### [What the task requires]
The expected answer is the set of lines in the data below between the line holding "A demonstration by" and the line holding "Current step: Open", inclusive, written out exactly.

[Source material — start]

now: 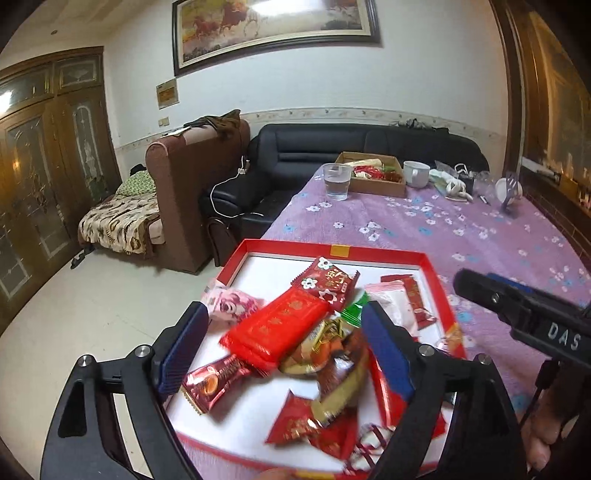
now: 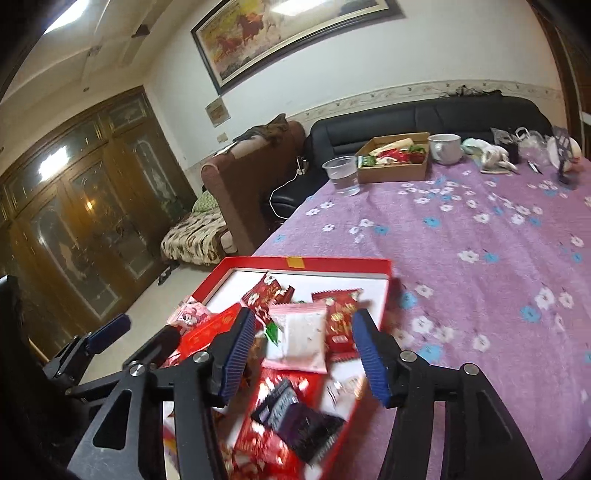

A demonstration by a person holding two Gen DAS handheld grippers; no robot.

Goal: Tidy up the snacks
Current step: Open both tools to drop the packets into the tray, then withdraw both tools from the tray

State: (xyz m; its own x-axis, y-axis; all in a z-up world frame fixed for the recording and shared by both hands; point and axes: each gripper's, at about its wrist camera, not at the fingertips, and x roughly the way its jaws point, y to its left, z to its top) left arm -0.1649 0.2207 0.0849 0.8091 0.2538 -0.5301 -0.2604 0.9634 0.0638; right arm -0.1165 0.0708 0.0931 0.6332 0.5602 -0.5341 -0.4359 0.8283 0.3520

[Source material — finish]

### [Answer space]
A demonstration by a person holding two Gen DAS handheld grippers; no robot.

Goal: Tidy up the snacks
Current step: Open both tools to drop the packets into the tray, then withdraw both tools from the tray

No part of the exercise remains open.